ANALYSE DE LA GESTION PAYSANNE DES VARIETES LOCALES ET CLONES DE MANIOC CAS D'IRHAMBI-KATANA,BUSHUMBA ET LUGENDO

Publication : 01 Novembre 2017
La production agricole traditionnelle accuse une tendance générale à la baisse depuis 1998 pour les racines et tubercules. Le cas le plus frappant est celui du manioc qui est la culture de base des habitants du territoire de Kabare. Mais si le manioc est l’une des plantes alimentaires les moins exigeantes et peut aller jusqu’à tolérer des conditions écologiques parfois marginales pour l’agriculture, c’est de sa gestion par les agriculteurs que dépend la durabilité de sa culture, objectif de nous permettre d’analyser la gestion paysanne de variétés locales et clones de manioc dans les groupements d’IRHAMBI-KATANA,BUSHUMBA et LUGENDO. Pour réaliser ce travail, un questionnaire d’enquête a été élaboré et administré à 60 ménages cultivateurs de manioc en raison de 20 ménages par groupement. Ainsi au terme de notre enquête les résultats suivants ont été obtenus : Les variétés de manioc sont gérées en majeure partie   par les femmes soit 66,6%, une petite portion est gérée par les hommes soit 28,3%, tandis qu’une petite partie est gérée par les deux. Le mélange des variétés se fait sans ordre ni rangs précis. Les variétés m’baila et m’bisembe sont des variétés que les paysans cultivent n’importe où et représentent 76% de choix des  variétés que les paysans cultivent sur  n’importe quel terrain et dans tous les champs, que ça soit les champs lointains ou les champs se retrouvant plus proches de la maison, certains les cultivent plus loin de la maison car représentant un danger pour les animaux et les enfants.
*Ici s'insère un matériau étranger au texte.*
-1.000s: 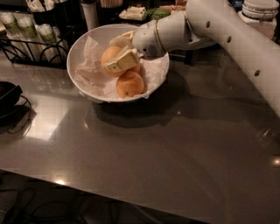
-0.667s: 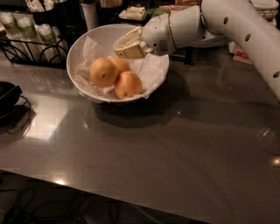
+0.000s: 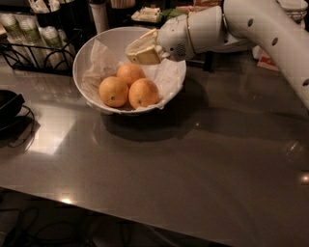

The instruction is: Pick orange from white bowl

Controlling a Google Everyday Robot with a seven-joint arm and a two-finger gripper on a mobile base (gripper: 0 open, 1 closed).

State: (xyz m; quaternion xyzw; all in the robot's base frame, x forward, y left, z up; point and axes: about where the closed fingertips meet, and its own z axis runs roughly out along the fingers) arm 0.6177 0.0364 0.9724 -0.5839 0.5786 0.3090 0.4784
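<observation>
The white bowl (image 3: pixel 91 53) stands at the back left of the table and is lined with crinkled white paper. Three oranges lie in it: one at the left (image 3: pixel 113 91), one at the front right (image 3: pixel 143 93) and one behind them (image 3: pixel 130 73). My gripper (image 3: pixel 141 53), cream-coloured at the end of the white arm (image 3: pixel 251 24), hovers over the back right of the bowl, just above the rear orange. Its fingers look closed together and hold nothing.
The bowl stands on a dark glossy table (image 3: pixel 193 169). A black wire rack (image 3: pixel 34 53) with cups stands at the back left, a black object (image 3: pixel 7 108) at the left edge. Containers and packets (image 3: pixel 147 13) crowd the back edge.
My gripper has risen out of the bowl and moved back to the right, with no orange in it. The orange it covered now shows, so three oranges lie in view.
</observation>
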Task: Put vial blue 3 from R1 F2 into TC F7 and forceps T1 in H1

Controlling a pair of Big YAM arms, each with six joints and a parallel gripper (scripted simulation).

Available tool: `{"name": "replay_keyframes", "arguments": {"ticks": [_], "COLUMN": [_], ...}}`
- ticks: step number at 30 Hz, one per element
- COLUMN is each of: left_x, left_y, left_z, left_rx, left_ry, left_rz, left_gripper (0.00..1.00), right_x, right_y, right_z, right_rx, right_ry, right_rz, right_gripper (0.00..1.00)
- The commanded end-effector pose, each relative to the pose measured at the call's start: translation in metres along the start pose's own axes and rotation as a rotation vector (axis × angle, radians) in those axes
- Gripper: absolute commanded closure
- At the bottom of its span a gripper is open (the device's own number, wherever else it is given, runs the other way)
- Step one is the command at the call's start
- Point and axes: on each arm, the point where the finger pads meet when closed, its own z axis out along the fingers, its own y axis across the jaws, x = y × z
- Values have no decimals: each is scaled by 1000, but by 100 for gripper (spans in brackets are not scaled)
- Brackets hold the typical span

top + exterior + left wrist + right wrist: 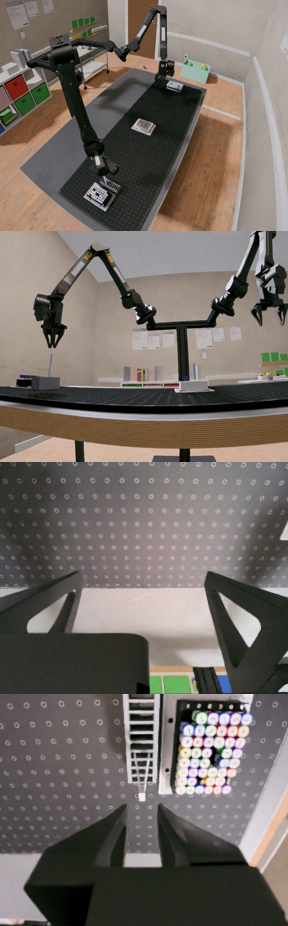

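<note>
The vial rack R1 (pixel 98 196) stands at the near end of the table, full of coloured vials, with one dark empty well in the right wrist view (pixel 220 759). The grey holder H1 (pixel 110 186) (pixel 141 781) stands beside it with the forceps T1 upright in a slot. My right gripper (pixel 142 810) hangs straight above the forceps' top end, narrowly open and empty, well clear of it in the exterior view (pixel 53 342). The tube carrier TC (pixel 143 126) sits mid-table with a blue-capped vial in it. My left gripper (pixel 269 314) is wide open and empty, high over the far end.
A white and grey fixture (pixel 174 86) lies at the far end of the table under the left arm. The table's edge runs just right of R1 in the right wrist view (pixel 270 824). Shelves and bins stand off the table.
</note>
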Motion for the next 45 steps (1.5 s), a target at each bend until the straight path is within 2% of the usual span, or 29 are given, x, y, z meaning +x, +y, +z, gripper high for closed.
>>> {"name": "replay_keyframes", "arguments": {"ticks": [1, 5, 45], "left_x": [-4, -4, -4], "left_y": [1, 1, 1], "left_z": [-1, -1, -1], "left_rx": [-3, -3, -3], "left_ry": [-13, -13, -13], "left_rz": [1, 1, 1], "left_gripper": [0, 0, 0], "right_x": [-4, -13, -4], "right_y": [5, -3, -9], "right_z": [11, 15, 73], "right_rx": [-5, 7, 13], "right_ry": [-7, -22, -12], "right_rz": [-12, -11, -5], "right_gripper": [76, 76, 76]}}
Toutes les variétés possèdent un seul nom à l’exception de m’baila qu’on appelle nabuziru et deux variétés dont sawasawa et liyayi appelées milibwa. On remarque en suite que, 71,7% des agriculteurs pratique la culture du manioc avec un double but, une partie est consommée par le ménage et le surplus est destiné à la vente. Par contre 26,7% pratique la culture de manioc uniquement pour la seule finalité l’autoconsommation, un petit pourcentage soit 1,7% pratique la culture pour la vente seulement. Pour ce qui est du régime foncier c’est le système de location de terre occupe un pourcentage élevé soit 30% du total de tous les systèmes d’acquisition des terrains, cela montre que c'est le système le plus usité par les paysans, ce contrat foncier locatif entre cultivateurs, donne droit d’usage d’un terrain pour une  courte  période  allant  d’une a deux saisons. Du fait de cette courte durée de location, les racines de manioc sont souvent prématurément récoltées.